Rule of law
Sir: A few days ago former Prime Minister of Israel, Ehud Olmert, was sentenced to an 18 month jail term for corruption. Five years ago Moshe Katsav, a former President of Israel, was convicted of rape – these convictions reflect badly on Katsav and Olmert as individuals. The fact that men in such high positions – indeed the highest positions in the land – were convicted of such serious offences is indeed shocking. That Katsav and Olmert were charged, tried and ultimately convicted however speaks very well of the Israeli justice system. Similarly the fact that Israeli prosecutors have pressed charges against four Israeli Jews for their alleged involvement in the killing of a Palestinian child and his parents reflects very well on Israel’s police and legal system. Israel, a multicultural democracy, enjoys and celebrates all of the freedoms – and justice – which such a political system implies. Some people wrongly believe that it is only Israel’s military forces which protects Israel and enables it to survive in a region where its ‘enemies’ are legion – in fact Israel’s real strength and best defence lies in its commitment to democracy, human rights and the rule of law. Katsav’s and Olmert’s downfall and the charges laid against the four Israelis, rather than being a sign of weakness and disfunction at the heart of Israel’s political life, is in fact an example of Israel’s great strength as a just and effective democracy.
Dr Bill Anderson
Surrey Hills, Victoria
Paradox of citizenship
Sir: David Martin Jones (‘The paradox of tolerance’, The Spectator Australia Jan 2) has convinced me that we underestimate Isis at our peril.

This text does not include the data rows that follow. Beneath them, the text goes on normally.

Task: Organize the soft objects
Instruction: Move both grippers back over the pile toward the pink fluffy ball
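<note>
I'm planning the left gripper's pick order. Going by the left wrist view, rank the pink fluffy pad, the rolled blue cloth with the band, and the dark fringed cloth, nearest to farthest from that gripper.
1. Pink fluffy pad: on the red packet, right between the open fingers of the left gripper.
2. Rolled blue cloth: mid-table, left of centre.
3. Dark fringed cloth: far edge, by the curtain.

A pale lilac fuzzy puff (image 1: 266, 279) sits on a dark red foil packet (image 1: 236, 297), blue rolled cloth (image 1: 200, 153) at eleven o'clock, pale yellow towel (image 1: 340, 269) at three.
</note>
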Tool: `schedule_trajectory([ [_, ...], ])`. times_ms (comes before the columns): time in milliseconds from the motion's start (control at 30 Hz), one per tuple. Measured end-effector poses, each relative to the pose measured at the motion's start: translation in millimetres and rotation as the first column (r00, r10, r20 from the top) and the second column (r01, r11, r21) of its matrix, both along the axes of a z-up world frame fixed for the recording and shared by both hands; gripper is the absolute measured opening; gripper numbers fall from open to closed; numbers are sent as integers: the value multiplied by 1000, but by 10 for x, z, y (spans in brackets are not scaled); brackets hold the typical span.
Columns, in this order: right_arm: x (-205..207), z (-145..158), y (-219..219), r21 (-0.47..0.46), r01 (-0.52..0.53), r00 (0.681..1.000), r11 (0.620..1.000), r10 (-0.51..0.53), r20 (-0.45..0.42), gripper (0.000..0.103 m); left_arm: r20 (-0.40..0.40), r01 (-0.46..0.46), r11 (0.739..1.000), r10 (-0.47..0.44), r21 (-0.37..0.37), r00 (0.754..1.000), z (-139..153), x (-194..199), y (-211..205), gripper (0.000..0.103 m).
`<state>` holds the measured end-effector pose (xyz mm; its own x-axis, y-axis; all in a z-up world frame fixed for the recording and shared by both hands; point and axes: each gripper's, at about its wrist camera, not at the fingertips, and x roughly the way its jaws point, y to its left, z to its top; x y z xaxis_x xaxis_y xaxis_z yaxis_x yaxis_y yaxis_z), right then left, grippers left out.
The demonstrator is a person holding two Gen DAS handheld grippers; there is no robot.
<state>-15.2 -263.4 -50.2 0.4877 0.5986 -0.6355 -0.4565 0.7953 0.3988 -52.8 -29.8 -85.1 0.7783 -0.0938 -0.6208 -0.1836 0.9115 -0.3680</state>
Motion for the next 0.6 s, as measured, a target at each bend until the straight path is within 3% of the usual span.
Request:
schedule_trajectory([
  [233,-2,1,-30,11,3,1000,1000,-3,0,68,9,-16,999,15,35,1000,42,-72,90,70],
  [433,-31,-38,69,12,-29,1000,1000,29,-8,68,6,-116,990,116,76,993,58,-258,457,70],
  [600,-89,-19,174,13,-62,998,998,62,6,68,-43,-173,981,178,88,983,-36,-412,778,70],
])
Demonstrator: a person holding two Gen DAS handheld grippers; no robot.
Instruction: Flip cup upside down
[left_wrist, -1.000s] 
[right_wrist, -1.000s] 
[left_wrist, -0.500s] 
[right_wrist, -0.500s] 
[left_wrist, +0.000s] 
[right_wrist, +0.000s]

Throughout the Western world there are plenty of alienated Muslim youth who in their search for value are ready to embrace the certitude of Salafism. The Islamists with their politicised religion do not have a monopoly on turning the contingent into an absolute or on advocating a totalitarian state in which those who are different have to be eliminated. What makes these Islamists more dangerous is that they hide behind the façade of religious tolerance whilst propagating their ideology of destroying secular liberal democracy. In our stupidity or our inability to understand paradox we defend the right of these savages to hold citizenship in the very democracy they want to destroy. By allowing these people to hold citizenship we devalue democracy based on the equality of every person. It is a contradiction to let people live in the tent when their only non-negotiable aim is to destroy the tent.
New Lambton, NSW
A tax on empty dwellings
Sir: Both the Conservative and Labour candidates (‘Battle for London’, 2 January) rightly see housing as the big issue in London’s mayoral election this year: Ukip and the Greens would probably say the same. But if one travels along the river at night and observes the large blocks of flats that appear to be almost empty, one wonders if there really is a problem. Anecdotal evidence says that the owners are mostly Chinese (but they could be Arabs, Russians, or others based abroad), who occupy these properties for little more than a week or a month in the year. We who live in London all the time would benefit enormously if these tax-dodgers who contribute little to our society were made to pay an annual levy of five, ten or 20 times what they presumably now pay in council tax. I have even heard voters on the right argue for these properties to be compulsorily purchased. I suggest that all mayoral candidates should make their position clear on this matter.
More on Kids Company
Sir: I am sure that health professionals and social workers will have read Harriet Sergeant’s piece on Kids Company with something close to despair (‘How to spot a charity snake’, 2 January). It seems to me, as a retired NHS GP, that no one in government bothered to ask the state sector about the difficulties involved in helping this challenging part of the community. Two things in particular stand out: the need to have boundaries, especially in regard to unacceptable behaviour, and the danger of creating dependency. Above all, as the state sector has found to its cost, you need to provide a consistent service, both in terms of competence and longevity. I blame the government for not accessing the experience which is available in our NHS surgeries and social care institutions, which would have averted a drain of public money into a service which was attempting the impossible.
From gym to chapel
Sir: Jan Morris, and your readers, might be interested to know that the ‘enchanting modern chapel’ at Kylemore Abbey in Connemara (‘From Celtic tiger to pussycat’, 2 January) was formerly a drab school gymnasium. The magical transformation was carried out by my architect husband, Frank Foley, in 2012–13. It is a wonderful place in a picture-perfect setting.
Dun Laoghaire, Co. Dublin
The highest festival
Sir: No, Easter is not the highest festival in the Christian year (Letters, 2 January). Christmas is — for the Resurrection could not have happened without first the Incarnation. But don’t, however, forget Pentecost. We could never have begun to apprehend these mysteries of faith had it not been for the coming of the Holy Ghost.